FOTO: Irjen Ferdy Sambo
JAKARTA - Komisi Pemberantasan Korupsi (KPK) mengakui menerima laporan terkait dugaan penyuapan yang dilakukan eks Kepala Divisi Profesi dan Pengamanan (Kadiv Propam) Polri, Irjen Ferdy Sambo. KPK memastikan bakal menindaklanjuti laporan tersebut.
“Benar KPK telah terima laporan tersebut pada bagian pengaduan dan pelaporan masyarakat KPK. Kami memastikan akan tindak lanjuti setiap laporan dari masyarakat dengan melakukan langkah-langkah analisis lebih lanjut berupa verifikasi mendalam dari data yang kami terima,” kata pelaksana tugas (Plt) juru bicara KPK, Ali Fikri dalam keterangannya, Senin (15/8).
Juru bicara KPK bidang penindakan itu menyampaikan, akan melakukan verifikasi untuk menentukan apakah laporan dugaan suap Ferdy Sambo bisa diteruskan ke tingkat penyidikan atau tidak. Meski demikian, Ali memastikan KPK bakal menyelidiki dugaan suap tersebut.

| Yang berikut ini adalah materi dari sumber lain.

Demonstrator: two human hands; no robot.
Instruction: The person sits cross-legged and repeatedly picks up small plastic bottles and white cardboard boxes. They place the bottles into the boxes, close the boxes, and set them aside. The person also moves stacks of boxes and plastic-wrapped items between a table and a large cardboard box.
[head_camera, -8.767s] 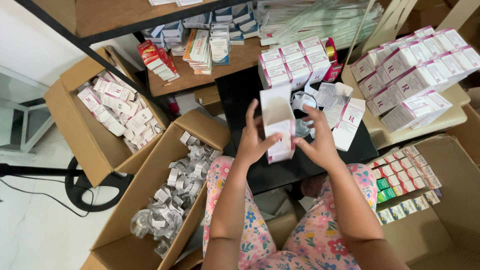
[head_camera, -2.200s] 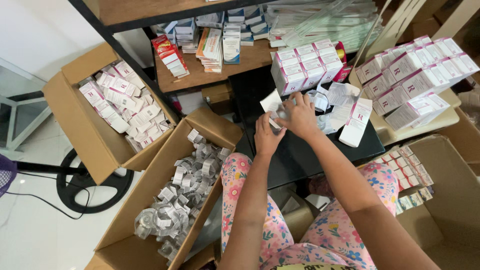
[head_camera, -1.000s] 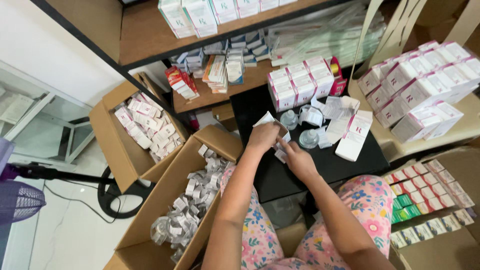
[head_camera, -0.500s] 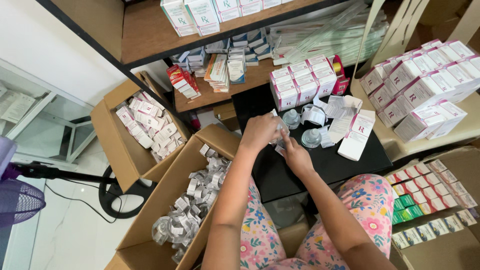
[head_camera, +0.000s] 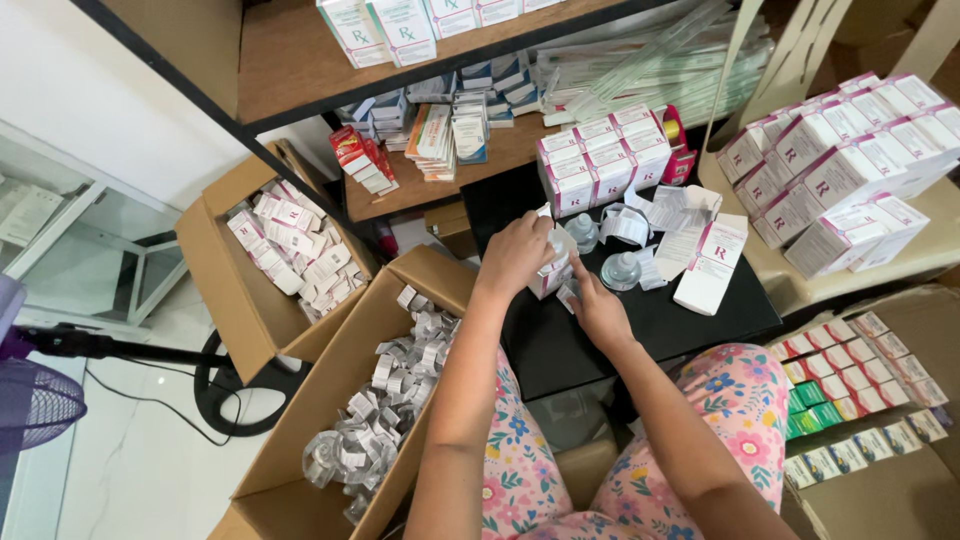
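Hands are meeting over the black tabletop (head_camera: 600, 340): we are gripping a small white-and-pink carton (head_camera: 551, 277) in our left hand (head_camera: 515, 255), our right hand (head_camera: 598, 308) pinching its lower flap, beside two clear bottles (head_camera: 621, 270).

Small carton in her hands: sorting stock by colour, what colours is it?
White with a magenta band, small carton, head view.

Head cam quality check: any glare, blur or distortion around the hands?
Head view: even, soft daylight, no harsh shadows; left hand and right hand are reasonably sharp on the small box; the black table shows little glare; wide-angle lens bends the shelf edge and stretches the corners.
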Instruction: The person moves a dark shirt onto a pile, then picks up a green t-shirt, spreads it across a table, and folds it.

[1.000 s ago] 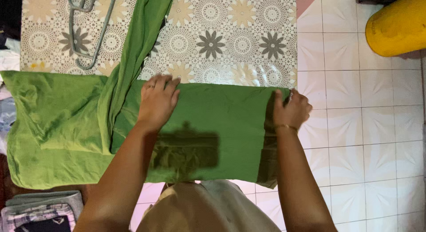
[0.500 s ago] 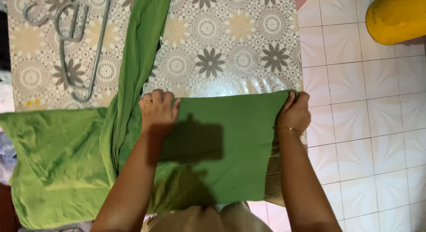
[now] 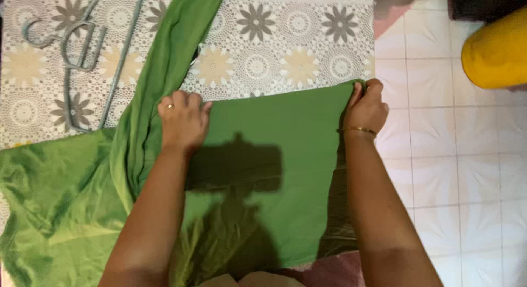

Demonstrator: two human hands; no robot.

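Note:
A large green cloth point(image 3: 274, 138) lies across a table covered with a flower-patterned cloth point(image 3: 274, 40). My left hand point(image 3: 182, 121), with a ring on one finger, grips the cloth's far edge near the middle. My right hand point(image 3: 366, 107), a thin bangle at the wrist, pinches the far right corner of the cloth at the table's edge. Between my hands the cloth is stretched flat. A long green strip point(image 3: 170, 51) of the same cloth runs away from my left hand toward the far side. The rest bunches in folds at the left point(image 3: 55, 199).
Grey wire hangers point(image 3: 82, 56) lie on the table at the far left. White floor tiles point(image 3: 466, 171) are to the right of the table. A yellow rounded container point(image 3: 497, 51) stands on the floor at the upper right.
Both hands have carried the cloth's edge farther across the table, away from me, so the flat part covers more of the patterned top. The view has shifted too.

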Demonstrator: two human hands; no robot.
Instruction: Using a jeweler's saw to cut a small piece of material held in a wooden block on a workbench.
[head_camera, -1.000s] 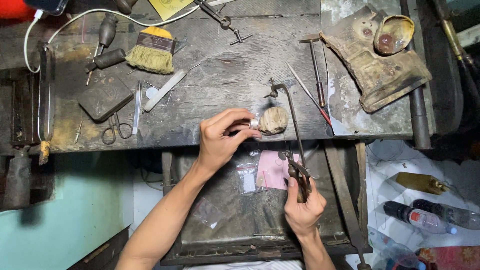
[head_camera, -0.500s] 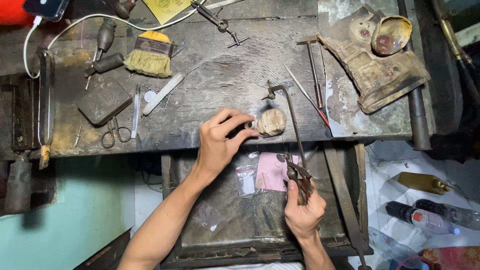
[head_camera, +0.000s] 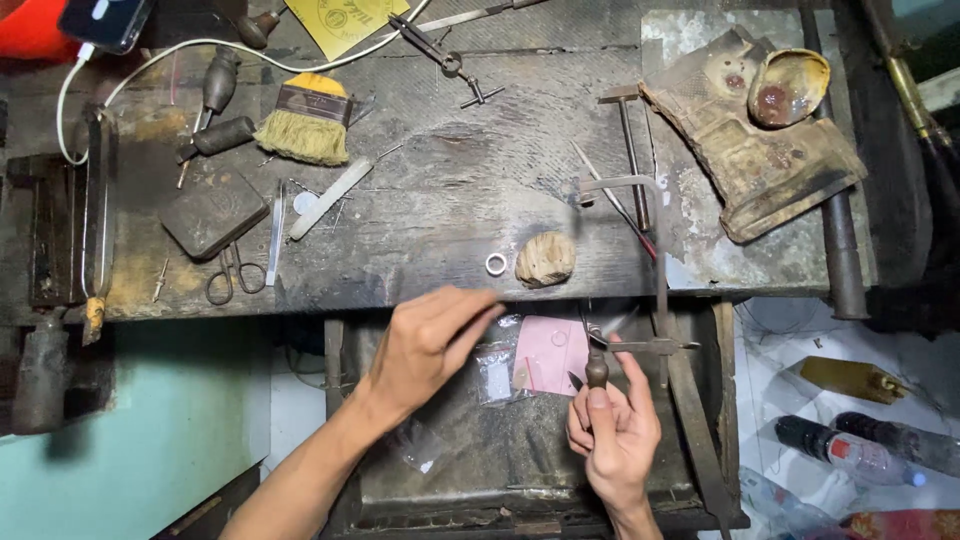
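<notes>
A small silver ring (head_camera: 496, 264) lies on the dark workbench (head_camera: 450, 180) beside a rounded wooden block (head_camera: 545, 259) at the bench's front edge. My left hand (head_camera: 430, 340) hovers just below the ring, over the open drawer (head_camera: 470, 450), fingers stretched out and holding nothing. My right hand (head_camera: 612, 430) is over the drawer and grips the wooden handle of a jeweller's saw (head_camera: 655, 300). Its metal frame rises past the bench edge, to the right of the block.
On the bench lie a brush (head_camera: 308, 125), scissors (head_camera: 230, 275), a flat dark tin (head_camera: 212, 212), a small hammer (head_camera: 630, 150), dividers (head_camera: 440, 55) and a worn leather piece with a shell dish (head_camera: 788, 85). Pink paper (head_camera: 548, 355) and plastic bags lie in the drawer. Bottles (head_camera: 850, 450) lie at the right.
My left hand has let go of the ring by the wooden block and drawn back toward the drawer. The saw frame has swung right, away from the block.
</notes>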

“Dalam setiap laporan masyarakat, KPK juga proaktif menelusuri dan melakukan pengumpulan berbagai informasi dan bahan keterangan tambahan untuk melengkapi setiap aduan dimaksud,” tegas Ali.
Irjen Ferdy Sambo dilaporkan ke KPK oleh Tim Advokat Penegakan Hukum dan Keadilan (TAMPAK). Ferdy dilaporkan karena diduga berusaha menyuap Lembaga Perlindungan Saksi dan Korban (LPSK).
Bukti yang dilampirkan oleh TAMPAK yakni pemberitaan di beberapa media yang menyebut pihak Irjen Ferdy Sambo menyodorkan amplop cokelat kepada LPSK. “(TAMPAK berharap KPK) mengusut dugaan suap kepada staf LPSK, Bharada Richard Elizier Pudihang Lumiu alias Bharada E, Bripka Ricky Rizal, serta Kuwat Ma’ruf,” ucap Koordinator TAMPAK Roberth Keytimu usai membuat laporan di Gedung KPK, Senin (15/8).